Document toolboxDocument toolbox

Service API Design

Current APIs

See Repository Service API for full examples of requests and responses. What follows are merely examples of the URL patterns for accessing the service using the HTTP methods GET to read an entity, POST to create an entity, PUT to update an entity, and DELETE to delete an entity.

Proposed APIs

Proposed API for EULAs

EULA = end user license agreement

Assumptions

  • One EULA might be used by many datasets
  • Some datasets may have no EULA at all
  • There is no way to agree to EULAs in bulk, it must be done once per dataset unless you have write access to the dataset??? (We don't want our scientists to have to agree to the EULA every time they want to download a new dataset they just created.)

EULA entity

A EULA is yet another entity (node) in the repository service and has the following additional fields:

{
  "name": "TCGA Redistribution Use Agreement",
  "agreement": "The recipient acknowledges that the data herein is provided by TCGA and not SageBionetworks and must abide by ..."
}

The entity kind is 'eula':

POST/GET/PUT/DELETE /repo/v1/eula/#

Dataset to EULA mapping

Datasets will have a new field called eulaId which may be null.
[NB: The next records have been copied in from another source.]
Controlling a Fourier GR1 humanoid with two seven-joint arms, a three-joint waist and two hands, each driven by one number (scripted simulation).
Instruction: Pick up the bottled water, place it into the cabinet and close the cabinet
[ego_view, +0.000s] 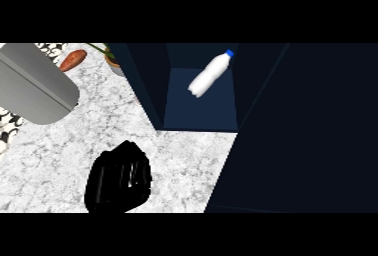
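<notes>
Already stowed: bottle (212, 74) lying inside open cabinet (199, 107); my left hand (118, 179) rests on counter (81, 132), fingers relaxed, holding nothing.

One black robot hand (118, 179) shows at lower left, fingers pointing up, uncurled.

You've got a white marble-look tabletop (88, 135) here, grey veining all over, smooth with a soft polish rather than a mirror shine. The cabinet (295, 125) is dark navy, flat and matt, no grain showing on its panels. The bottled water (209, 75) looks like pale, cloudy plastic with a blue plastic cap. Your left hand (118, 179) is solid black with a slight gloss along the fingers. That rounded grey thing (33, 82) at the upper left reads as brushed metal, smooth and dull.
</notes>
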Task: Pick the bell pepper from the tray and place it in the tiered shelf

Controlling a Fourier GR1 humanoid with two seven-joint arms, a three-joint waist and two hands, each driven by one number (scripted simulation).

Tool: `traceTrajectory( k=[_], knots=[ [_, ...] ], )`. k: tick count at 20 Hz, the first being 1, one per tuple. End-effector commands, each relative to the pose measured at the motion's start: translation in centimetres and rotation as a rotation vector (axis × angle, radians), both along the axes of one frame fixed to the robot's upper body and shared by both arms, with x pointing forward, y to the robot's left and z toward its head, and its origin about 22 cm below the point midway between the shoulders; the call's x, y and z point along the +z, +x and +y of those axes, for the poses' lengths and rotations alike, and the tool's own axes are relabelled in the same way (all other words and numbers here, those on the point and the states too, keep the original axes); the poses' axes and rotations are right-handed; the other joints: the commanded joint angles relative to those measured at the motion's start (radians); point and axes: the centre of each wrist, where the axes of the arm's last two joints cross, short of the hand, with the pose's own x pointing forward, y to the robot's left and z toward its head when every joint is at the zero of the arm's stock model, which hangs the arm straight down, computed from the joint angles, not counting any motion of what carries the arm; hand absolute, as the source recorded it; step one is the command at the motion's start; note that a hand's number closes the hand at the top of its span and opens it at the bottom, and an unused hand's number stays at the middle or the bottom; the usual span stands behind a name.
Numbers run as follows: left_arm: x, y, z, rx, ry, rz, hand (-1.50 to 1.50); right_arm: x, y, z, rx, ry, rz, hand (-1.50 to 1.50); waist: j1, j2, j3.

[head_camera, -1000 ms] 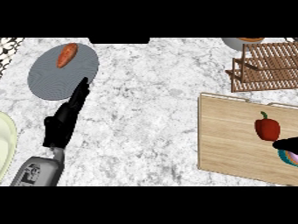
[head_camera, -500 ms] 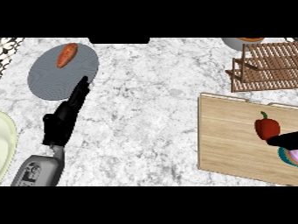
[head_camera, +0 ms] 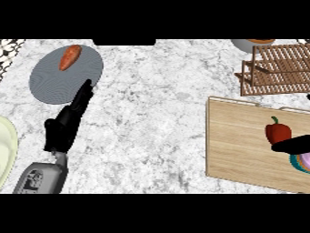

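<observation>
While the left hand (head_camera: 67, 125) rests open well away, the pepper (head_camera: 277, 132) stands stem-up on the tray (head_camera: 241, 145), just left of the spread right hand (head_camera: 303, 143).

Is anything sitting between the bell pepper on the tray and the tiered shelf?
Nothing visible does. The bell pepper stands on the wooden tray, with bare tray and marble counter between it and the tiered shelf beyond. The right hand is right beside the pepper; the donut lies on the near side.
</observation>
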Motion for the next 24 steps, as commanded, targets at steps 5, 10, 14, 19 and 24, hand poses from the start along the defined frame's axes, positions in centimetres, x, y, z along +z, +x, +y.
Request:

Agreements: User to EULA mapping

There will be a table to record when users agree to EULAs.
The structure of this table will be:

datasetId

datasetVersionId

eulaId

eulaVersionId

userId

agreementDate

Downloading Data

When a user tries to get a location for a dataset or layer:

  • If ((the user does not have write access to the dataset) AND (the dataset has a eulaId))
    • look in the agreement table for an agreement
      • If no agreement, return a AgreementNeeded exception
  • Otherwise return the location

Making an Agreement

  • To create the agreement

    POST /repo/v1/agreement
    {
      "datasetId":"123",
      "eulaId":"456"
    }
    
  • Note that values for userId, datasetVersionId, eulaVersionId, and agreementDate will all be set by the system at agreement time. Therefore a user must be authenticated and can only create agreements for himself.

Determining in advance whether a user needs to agree:

/repo/v1/query?query=select * from agreement where datasetId=='123' and eulaId='456' and userId='789'

Proposed API for Projects

This work is done.

Proposed API for Actions

Proposed API for Analyses

Proposed API for downloading datasets or layers

This is mostly done, except for enforcing authentication and authorization along with the eula.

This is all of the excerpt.